See the detailed explanation of these formulas in the Weighted Least Square Empirical Covariance vignette.

### Jackknife Covariance

Jackknife method in mmrm is the “leave-one-cluster-out” method. It is also known as “CR3”. Following McCaffrey and Bell (2003), we have

$cov(\hat\beta) = (X^\top W X)^{-1}(\sum_{i}{X_i^\top L_{i} (I_{i} - H_{ii})^{-1} L_{i}^\top \hat\epsilon_i\hat\epsilon_i^\top L_{i} (I_{i} - H_{ii})^{-1} L_{i}^\top X_i})(X^\top W X)^{-1}$

where

$H_{ii} = X_i(X^\top X)^{-1}X_i^\top$

Please note that in the paper there is an additional scale parameter $$\frac{n-1}{n}$$ where $$n$$ is the number of subjects, here we do not include this parameter.

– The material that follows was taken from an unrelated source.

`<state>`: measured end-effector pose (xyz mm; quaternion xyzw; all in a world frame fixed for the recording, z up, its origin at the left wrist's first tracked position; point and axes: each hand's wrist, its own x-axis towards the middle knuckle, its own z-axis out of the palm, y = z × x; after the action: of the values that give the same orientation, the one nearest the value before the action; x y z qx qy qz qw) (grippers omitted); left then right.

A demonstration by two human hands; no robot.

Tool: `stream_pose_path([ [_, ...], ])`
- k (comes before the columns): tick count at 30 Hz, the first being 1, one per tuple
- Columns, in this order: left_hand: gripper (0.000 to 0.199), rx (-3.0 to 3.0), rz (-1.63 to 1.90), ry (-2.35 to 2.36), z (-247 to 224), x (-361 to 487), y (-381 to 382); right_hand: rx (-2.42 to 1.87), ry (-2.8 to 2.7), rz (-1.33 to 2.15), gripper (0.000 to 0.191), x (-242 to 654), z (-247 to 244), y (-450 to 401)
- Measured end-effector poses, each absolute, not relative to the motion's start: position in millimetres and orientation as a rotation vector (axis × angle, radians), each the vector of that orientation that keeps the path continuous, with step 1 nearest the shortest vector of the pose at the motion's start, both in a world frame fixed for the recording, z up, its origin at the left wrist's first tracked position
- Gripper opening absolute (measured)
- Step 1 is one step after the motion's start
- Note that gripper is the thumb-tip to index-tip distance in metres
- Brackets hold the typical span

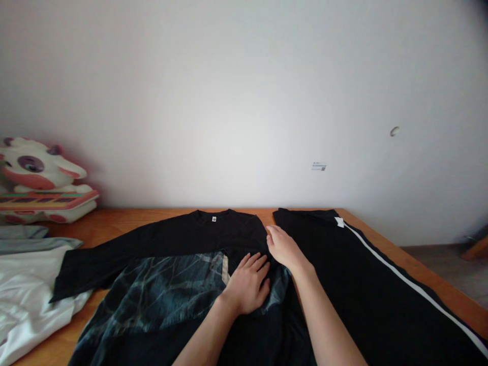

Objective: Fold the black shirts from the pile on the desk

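Observation:
A black long-sleeved shirt with a dark blue patterned panel lies spread out, its neckline towards the wall and one sleeve stretched to the left. My left hand rests flat on the shirt's right chest area, fingers extended. Close beside it, my right hand is at the shirt's right shoulder edge, its fingers together and curled against the cloth; the fingertips are partly hidden. The shirt's right sleeve cannot be made out clearly. To the right lies a black garment with a white side stripe.
All this lies on a wooden surface against a white wall. At the left are a white garment, grey cloth and a cow-shaped toy keyboard. The surface's right edge drops to a floor.

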<state>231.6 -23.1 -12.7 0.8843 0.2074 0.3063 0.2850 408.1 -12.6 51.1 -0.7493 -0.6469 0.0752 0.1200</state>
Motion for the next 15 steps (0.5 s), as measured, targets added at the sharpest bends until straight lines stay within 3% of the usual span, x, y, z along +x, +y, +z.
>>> stream_pose_path([
  [7, 0.047, 2.488, 0.665, 0.51, 1.2, 228.7, -25.3, -2.284, -1.956, 0.281, 0.064, 376.0, 23.7, 55.1],
  [11, 0.04, 2.504, 0.613, 0.497, -0.2, 232.3, -33.3, -2.287, -1.964, 0.322, 0.071, 373.9, -0.2, 70.5],
  [15, 0.045, 2.445, 0.549, 0.507, 6.4, 235.0, -36.5, -2.241, -1.966, 0.326, 0.078, 381.9, -11.4, 75.9],
])
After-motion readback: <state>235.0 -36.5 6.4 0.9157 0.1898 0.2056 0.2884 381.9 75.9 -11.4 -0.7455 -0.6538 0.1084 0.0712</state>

### Bias-Reduced Covariance

Bias-reduced method, also known as “CR2”, provides unbiased under correct working model. Following McCaffrey and Bell (2003), we have $cov(\hat\beta) = (X^\top W X)^{-1}(\sum_{i}{X_i^\top L_{i} (I_{i} - H_{ii})^{-1/2} L_{i}^\top \hat\epsilon_i\hat\epsilon_i^\top L_{i} (I_{i} - H_{ii})^{-1} L_{i}^\top X_i})(X^\top W X)^{-1}$

where

$H_{ii} = X_i(X^\top X)^{-1}X_i^\top$

### Kenward-Roger Covariance

Kenward-Roger covariance is an adjusted covariance matrix for small sample size. Details can be found in Kenward-Roger

McCaffrey, Daniel F, and Robert M Bell. 2003. “Bias Reduction in Standard Errors for Linear Regression with Multi-Stage Samples.” Quality Control and Applied Statistics 48 (6): 677–82.